Repeat every record below exactly as it appears.

(Dataset content begins)

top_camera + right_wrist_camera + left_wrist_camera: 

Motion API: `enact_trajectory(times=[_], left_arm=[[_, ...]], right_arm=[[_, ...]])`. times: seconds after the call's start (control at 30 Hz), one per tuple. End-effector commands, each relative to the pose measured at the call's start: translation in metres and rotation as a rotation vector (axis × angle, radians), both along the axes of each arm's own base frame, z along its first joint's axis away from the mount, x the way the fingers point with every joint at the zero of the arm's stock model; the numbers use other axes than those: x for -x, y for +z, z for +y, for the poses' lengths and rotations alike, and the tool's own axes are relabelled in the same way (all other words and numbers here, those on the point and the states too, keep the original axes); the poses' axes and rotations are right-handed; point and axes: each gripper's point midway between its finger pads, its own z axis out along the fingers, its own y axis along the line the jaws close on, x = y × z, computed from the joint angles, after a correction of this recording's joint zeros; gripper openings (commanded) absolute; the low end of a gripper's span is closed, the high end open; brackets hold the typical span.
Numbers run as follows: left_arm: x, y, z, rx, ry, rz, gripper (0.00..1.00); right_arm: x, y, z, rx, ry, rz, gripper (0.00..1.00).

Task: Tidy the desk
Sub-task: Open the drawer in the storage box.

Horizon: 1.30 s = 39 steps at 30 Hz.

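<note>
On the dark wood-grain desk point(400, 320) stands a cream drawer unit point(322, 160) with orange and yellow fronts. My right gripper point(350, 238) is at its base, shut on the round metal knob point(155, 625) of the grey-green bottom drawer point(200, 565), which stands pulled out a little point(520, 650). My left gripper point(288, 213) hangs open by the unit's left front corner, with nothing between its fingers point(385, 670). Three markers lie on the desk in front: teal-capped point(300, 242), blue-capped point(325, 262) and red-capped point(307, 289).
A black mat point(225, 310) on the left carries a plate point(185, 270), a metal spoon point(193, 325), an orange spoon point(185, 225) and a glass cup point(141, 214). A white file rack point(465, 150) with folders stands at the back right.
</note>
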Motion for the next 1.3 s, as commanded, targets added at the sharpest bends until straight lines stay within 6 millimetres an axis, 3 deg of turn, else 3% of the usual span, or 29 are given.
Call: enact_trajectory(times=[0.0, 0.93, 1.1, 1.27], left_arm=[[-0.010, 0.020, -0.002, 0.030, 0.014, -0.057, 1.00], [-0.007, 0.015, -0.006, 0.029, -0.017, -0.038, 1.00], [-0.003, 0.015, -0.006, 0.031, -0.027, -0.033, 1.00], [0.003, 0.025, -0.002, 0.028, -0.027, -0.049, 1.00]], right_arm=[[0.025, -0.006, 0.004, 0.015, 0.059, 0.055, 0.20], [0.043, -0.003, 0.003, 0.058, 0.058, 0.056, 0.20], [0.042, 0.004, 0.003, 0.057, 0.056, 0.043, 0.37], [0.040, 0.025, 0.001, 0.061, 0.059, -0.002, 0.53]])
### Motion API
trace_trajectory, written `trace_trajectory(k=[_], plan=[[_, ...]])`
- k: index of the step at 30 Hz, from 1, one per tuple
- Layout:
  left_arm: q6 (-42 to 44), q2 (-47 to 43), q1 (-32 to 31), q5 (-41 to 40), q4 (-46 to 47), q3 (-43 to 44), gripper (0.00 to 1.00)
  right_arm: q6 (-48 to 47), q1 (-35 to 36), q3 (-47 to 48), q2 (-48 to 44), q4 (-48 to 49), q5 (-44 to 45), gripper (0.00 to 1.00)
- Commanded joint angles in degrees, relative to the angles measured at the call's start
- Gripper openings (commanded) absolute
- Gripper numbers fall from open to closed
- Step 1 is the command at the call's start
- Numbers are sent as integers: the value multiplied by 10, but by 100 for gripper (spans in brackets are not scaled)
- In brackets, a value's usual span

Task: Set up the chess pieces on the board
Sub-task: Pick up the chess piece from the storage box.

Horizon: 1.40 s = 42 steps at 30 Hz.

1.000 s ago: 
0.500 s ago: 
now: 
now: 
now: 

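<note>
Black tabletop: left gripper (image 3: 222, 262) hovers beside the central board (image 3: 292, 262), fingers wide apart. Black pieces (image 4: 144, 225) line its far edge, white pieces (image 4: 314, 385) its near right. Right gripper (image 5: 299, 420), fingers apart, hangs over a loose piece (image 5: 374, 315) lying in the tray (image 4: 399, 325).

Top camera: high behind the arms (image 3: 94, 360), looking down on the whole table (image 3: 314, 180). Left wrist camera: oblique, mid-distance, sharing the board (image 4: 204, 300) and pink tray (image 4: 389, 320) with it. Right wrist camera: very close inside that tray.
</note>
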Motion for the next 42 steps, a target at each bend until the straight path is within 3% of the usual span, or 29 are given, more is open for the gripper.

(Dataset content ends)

**Answer to the problem**
top_camera + right_wrist_camera + left_wrist_camera: 

Motion API: `enact_trajectory(times=[_], left_arm=[[_, ...]], right_arm=[[_, ...]])`. times: seconds after the call's start (control at 30 Hz), one per tuple. End-effector commands, each relative to the pose measured at the call's start: translation in metres and rotation as a rotation vector (axis × angle, radians), both along the axes of each arm's own base frame, z along its first joint's axis away from the mount, x the way the fingers point with every joint at the zero of the arm's stock model; the numbers use other axes than those: x for -x, y for +z, z for +y, for the poses' lengths and rotations alike, and the tool's own axes are relabelled in the same way (all other words and numbers here, those on the point and the states too, keep the original axes); the poses' axes and rotations are right-handed; point and axes: each gripper's point midway between its finger pads, its own z axis out along the fingers, its own y axis along the line the jaws close on, x = y × z, computed from the joint angles, after a correction of this recording's joint zeros; gripper openings (commanded) absolute; the low end of a gripper's span is closed, the high end open; brackets hold the typical span.
Numbers run as follows: left_arm: x, y, z, rx, ry, rz, gripper (0.00..1.00); right_arm: x, y, z, rx, ry, rz, gripper (0.00..1.00).

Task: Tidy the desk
Sub-task: Open the drawer in the storage box.

Horizon: 1.30 s = 39 steps at 30 Hz.

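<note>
On the dark wood-grain desk point(400, 320) stands a cream drawer unit point(322, 160) with orange and yellow fronts. My right gripper point(350, 238) is at its base, shut on the round metal knob point(155, 625) of the grey-green bottom drawer point(200, 565), which stands pulled out a little point(520, 650). My left gripper point(288, 213) hangs open by the unit's left front corner, with nothing between its fingers point(385, 670). Three markers lie on the desk in front: teal-capped point(300, 242), blue-capped point(325, 262) and red-capped point(307, 289).
A black mat point(225, 310) on the left carries a plate point(185, 270), a metal spoon point(193, 325), an orange spoon point(185, 225) and a glass cup point(141, 214). A white file rack point(465, 150) with folders stands at the back right.
</note>
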Motion for the next 1.3 s, as commanded, targets added at the sharpest bends until straight lines stay within 6 millimetres an axis, 3 deg of turn, else 3% of the usual span, or 29 are given.
Call: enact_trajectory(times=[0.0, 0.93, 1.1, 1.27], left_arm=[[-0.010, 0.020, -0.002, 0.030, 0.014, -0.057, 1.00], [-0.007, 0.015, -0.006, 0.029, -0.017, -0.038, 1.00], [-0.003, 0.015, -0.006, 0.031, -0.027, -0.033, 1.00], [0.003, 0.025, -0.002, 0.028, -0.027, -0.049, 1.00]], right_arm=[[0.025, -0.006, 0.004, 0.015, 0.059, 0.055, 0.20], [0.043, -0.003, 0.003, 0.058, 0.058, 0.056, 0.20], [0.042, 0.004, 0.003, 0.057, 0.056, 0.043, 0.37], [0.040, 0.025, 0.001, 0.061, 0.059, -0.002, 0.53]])
### Motion API
trace_trajectory, written `trace_trajectory(k=[_], plan=[[_, ...]])`
- k: index of the step at 30 Hz, from 1, one per tuple
- Layout:
  left_arm: q6 (-42 to 44), q2 (-47 to 43), q1 (-32 to 31), q5 (-41 to 40), q4 (-46 to 47), q3 (-43 to 44), gripper (0.00 to 1.00)
  right_arm: q6 (-48 to 47), q1 (-35 to 36), q3 (-47 to 48), q2 (-48 to 44), q4 (-48 to 49), q5 (-44 to 45), gripper (0.00 to 1.00)
- Commanded joint angles in degrees, relative to the angles measured at the call's start
- Gripper openings (commanded) absolute
- Gripper numbers fall from open to closed
- Step 1 is the command at the call's start
- Numbers are sent as integers: the value multiplied by 10, but by 100 for gripper (spans in brackets are not scaled)
- In brackets, a value's usual span

Task: Set up the chess pieces on the board
Sub-task: Pick up the chess piece from the storage box.

Horizon: 1.40 s = 42 steps at 30 Hz.

1.000 s ago: 
0.500 s ago: 
now: 
now: 
now: 

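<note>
Black tabletop: left gripper (image 3: 222, 262) hovers beside the central board (image 3: 292, 262), fingers wide apart. Black pieces (image 4: 144, 225) line its far edge, white pieces (image 4: 314, 385) its near right. Right gripper (image 5: 299, 420), fingers apart, hangs over a loose piece (image 5: 374, 315) lying in the tray (image 4: 399, 325).

Top camera: high behind the arms (image 3: 94, 360), looking down on the whole table (image 3: 314, 180). Left wrist camera: oblique, mid-distance, sharing the board (image 4: 204, 300) and pink tray (image 4: 389, 320) with it. Right wrist camera: very close inside that tray.
</note>
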Motion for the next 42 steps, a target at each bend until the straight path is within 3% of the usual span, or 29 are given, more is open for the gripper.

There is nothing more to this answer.